WORK REQUIRED :: From the listing below, output only the lines starting at the line that has "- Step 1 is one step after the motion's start" and ending at the line that has "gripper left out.", exactly as they appear, ends included.

GIVEN DATA ::
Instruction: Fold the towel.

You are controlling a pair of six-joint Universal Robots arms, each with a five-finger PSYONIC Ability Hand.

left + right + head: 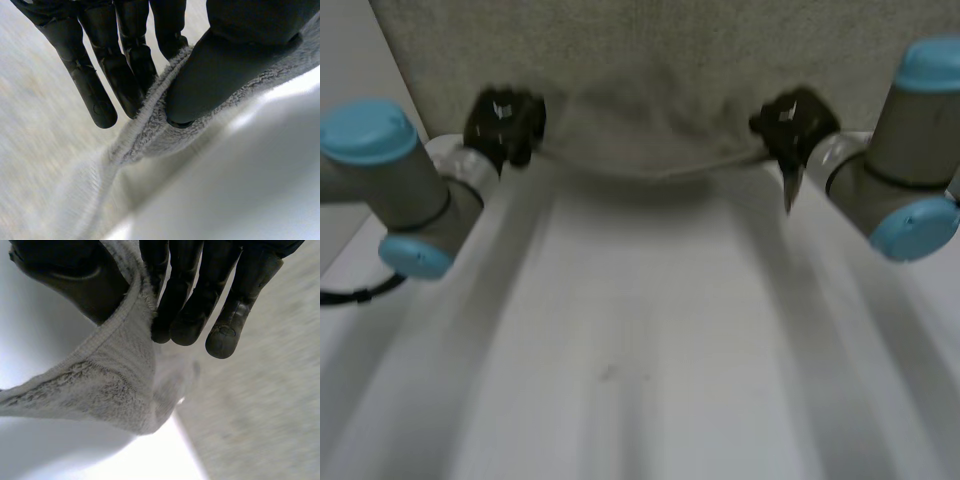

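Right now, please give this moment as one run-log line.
task: fold towel | left hand: shut on towel, near edge | right hand: shut on towel, near edge | towel: sags between hands over table

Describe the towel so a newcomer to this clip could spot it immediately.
Start at the white table; across its far part spreads a pale grey fuzzy terry towel. Its near hemmed edge is pinched by the black left hand and right hand, and it is the only soft thing there.
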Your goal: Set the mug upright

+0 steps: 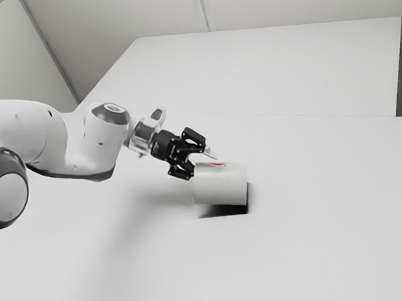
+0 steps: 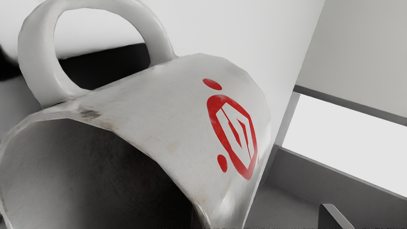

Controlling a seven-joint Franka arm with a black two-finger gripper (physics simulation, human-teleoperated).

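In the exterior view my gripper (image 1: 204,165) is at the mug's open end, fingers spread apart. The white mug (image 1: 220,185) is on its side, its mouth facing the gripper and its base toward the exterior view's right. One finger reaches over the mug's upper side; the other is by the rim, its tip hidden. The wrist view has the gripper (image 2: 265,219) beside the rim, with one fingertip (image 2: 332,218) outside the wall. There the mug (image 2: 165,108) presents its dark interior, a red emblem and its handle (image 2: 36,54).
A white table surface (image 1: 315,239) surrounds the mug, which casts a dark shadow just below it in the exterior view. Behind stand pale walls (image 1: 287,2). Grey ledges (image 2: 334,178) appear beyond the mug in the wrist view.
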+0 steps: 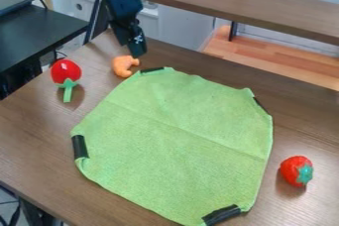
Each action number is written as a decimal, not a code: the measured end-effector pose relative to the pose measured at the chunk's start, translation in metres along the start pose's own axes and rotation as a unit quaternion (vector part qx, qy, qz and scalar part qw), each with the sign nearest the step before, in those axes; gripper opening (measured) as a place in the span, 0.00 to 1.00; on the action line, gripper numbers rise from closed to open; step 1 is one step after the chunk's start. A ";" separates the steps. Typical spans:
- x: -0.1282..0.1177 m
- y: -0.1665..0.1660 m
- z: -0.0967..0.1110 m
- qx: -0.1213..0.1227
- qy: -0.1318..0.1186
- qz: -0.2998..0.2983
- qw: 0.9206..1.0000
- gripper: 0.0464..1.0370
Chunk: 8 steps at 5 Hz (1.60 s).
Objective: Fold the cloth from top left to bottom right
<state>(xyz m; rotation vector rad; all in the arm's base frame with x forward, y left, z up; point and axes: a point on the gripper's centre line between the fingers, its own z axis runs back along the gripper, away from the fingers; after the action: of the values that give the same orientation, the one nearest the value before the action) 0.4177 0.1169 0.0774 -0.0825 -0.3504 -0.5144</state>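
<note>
End effector [138,54]: up past the cloth's top-left corner, a bit to its left in view. Honestly can't tell if it's apart or together.
Green cloth [175,143]: lying spread out on the table [36,131], corners blunted, no fold across the middle, just a faint crease running from its upper left side toward its right side.
Long axis: not much of one tbh, it's pretty much as wide as it is long.
Top-left black patch [152,70]: on the cloth's nearest corner to the end effector, just down and right of it. I'd call this the grab spot.
Bottom-right black patch [222,214]: far corner of the cloth, where I'd expect the fold to land.
Orange toy [124,65]: just left of the cloth's top-left corner. Kinda in the way, could get bumped on the way down imo.
Red toy with green stem [66,72]: well left of the cloth.
Strawberry toy [297,171]: right of the cloth, lower part, probably clear of the fold.
</note>
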 end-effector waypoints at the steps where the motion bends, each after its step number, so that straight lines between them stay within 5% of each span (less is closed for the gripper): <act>1: 0.008 0.004 -0.003 0.025 -0.013 -0.018 0.999 0.96; 4: 0.028 0.010 -0.077 0.042 0.051 -0.003 0.998 0.96; 8: 0.040 0.021 -0.093 0.093 0.044 -0.005 0.995 0.96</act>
<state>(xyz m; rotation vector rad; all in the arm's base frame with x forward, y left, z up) 0.4890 0.1012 0.0046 0.1217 -0.3119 -0.4923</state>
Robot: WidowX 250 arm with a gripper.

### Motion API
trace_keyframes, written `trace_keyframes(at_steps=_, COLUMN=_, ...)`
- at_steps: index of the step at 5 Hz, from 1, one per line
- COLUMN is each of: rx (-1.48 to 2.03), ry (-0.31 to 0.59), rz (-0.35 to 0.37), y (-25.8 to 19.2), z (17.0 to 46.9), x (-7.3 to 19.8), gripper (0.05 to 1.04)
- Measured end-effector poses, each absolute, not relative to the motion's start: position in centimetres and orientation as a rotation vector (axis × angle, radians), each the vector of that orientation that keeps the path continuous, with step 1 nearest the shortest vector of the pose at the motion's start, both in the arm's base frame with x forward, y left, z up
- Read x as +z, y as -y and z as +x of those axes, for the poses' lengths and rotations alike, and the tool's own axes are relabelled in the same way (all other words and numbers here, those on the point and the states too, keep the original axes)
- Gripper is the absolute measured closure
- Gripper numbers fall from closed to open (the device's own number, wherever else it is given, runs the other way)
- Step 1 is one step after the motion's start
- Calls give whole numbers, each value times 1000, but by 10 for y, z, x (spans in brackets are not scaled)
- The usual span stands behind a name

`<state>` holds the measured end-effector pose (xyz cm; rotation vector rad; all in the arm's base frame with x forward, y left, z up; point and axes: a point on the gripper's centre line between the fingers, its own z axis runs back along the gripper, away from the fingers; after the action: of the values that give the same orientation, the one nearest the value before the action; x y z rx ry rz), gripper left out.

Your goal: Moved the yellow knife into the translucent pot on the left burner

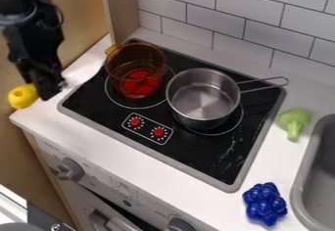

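Observation:
The gripper (42, 87) hangs at the left, over the counter's left corner and to the left of the stove. It is shut on the yellow knife (23, 96), whose rounded yellow end with a small dark hole sticks out on the left side; a blade cannot be made out. On the left burner stands the translucent amber pot (135, 68), upright, with the red burner disc visible through it. A gap of counter and stove edge separates the knife from this pot.
A steel saucepan (203, 97) sits on the right burner, its handle pointing right. Green toy broccoli (294, 122) and blue toy grapes (265, 204) lie on the counter beside the grey sink (302, 186). A tiled wall (229, 22) rises behind the stove (209, 149).

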<state>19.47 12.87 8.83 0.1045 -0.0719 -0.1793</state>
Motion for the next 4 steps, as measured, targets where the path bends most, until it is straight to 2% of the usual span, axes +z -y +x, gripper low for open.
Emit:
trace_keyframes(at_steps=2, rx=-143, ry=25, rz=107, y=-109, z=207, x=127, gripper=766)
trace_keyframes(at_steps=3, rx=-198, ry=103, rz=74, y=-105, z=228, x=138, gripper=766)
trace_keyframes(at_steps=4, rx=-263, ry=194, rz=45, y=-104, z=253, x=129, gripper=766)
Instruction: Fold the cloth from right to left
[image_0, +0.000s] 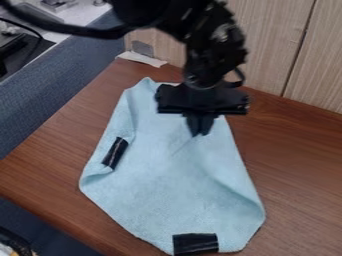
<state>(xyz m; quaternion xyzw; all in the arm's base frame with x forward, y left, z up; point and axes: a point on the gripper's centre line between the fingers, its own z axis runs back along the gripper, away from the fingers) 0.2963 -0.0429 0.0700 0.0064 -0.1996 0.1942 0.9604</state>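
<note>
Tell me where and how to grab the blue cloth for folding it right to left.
I'd pinch the cloth by its lower right edge in the camera view, coming from above and the right: the fabric seems to bulge there, offering a ridge.

Soft, diffuse light, faint shadows
</note>
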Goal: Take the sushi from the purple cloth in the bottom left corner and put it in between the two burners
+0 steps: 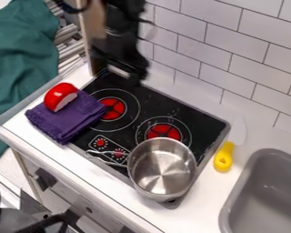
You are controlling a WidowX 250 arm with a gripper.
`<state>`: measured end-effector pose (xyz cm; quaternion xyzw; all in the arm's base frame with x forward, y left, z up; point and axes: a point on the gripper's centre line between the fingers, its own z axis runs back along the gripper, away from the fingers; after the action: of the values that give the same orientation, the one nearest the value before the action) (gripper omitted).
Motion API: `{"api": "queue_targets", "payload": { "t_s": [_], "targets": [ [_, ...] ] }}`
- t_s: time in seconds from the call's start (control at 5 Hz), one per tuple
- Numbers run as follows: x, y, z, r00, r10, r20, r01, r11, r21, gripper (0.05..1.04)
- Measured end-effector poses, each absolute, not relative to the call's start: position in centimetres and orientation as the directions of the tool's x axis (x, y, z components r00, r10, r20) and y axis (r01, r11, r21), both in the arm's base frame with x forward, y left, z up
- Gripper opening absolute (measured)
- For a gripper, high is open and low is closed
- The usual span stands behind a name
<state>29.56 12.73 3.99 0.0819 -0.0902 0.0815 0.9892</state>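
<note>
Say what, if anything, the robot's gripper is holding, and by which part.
Nothing that can be seen: the gripper hangs near the far edge of the stove, and the sushi lies apart from it on the purple cloth.

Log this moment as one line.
sushi: on purple cloth | gripper: near stove's far edge | pot: at near edge | placement between burners: not yet done

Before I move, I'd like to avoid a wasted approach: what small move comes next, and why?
Probably bring the gripper toward the sushi, since it hangs near the far corner of the stove while the sushi rests on the purple cloth.
</note>
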Motion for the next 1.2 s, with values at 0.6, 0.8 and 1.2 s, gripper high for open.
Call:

OUTPUT FOR THIS EXERCISE ::
- Step 1 is one step after the motion's start
- Calls give whole numbers, each value times 1000, but by 10 for y, z, x (spans in brackets are not scaled)
- The usual span stands behind a name

`<state>` holds the measured end-effector pose (xyz cm; rotation vector rad; all in the arm's base frame with x forward, y left, z up; point and axes: a point on the gripper's centre line between the fingers, its own z axis runs back along the gripper, away from the fingers; after the action: of the values that give the same orientation, the one nearest the value before the action; x y z rx ry rz), gripper left out.

Nothing else belongs to this exercise.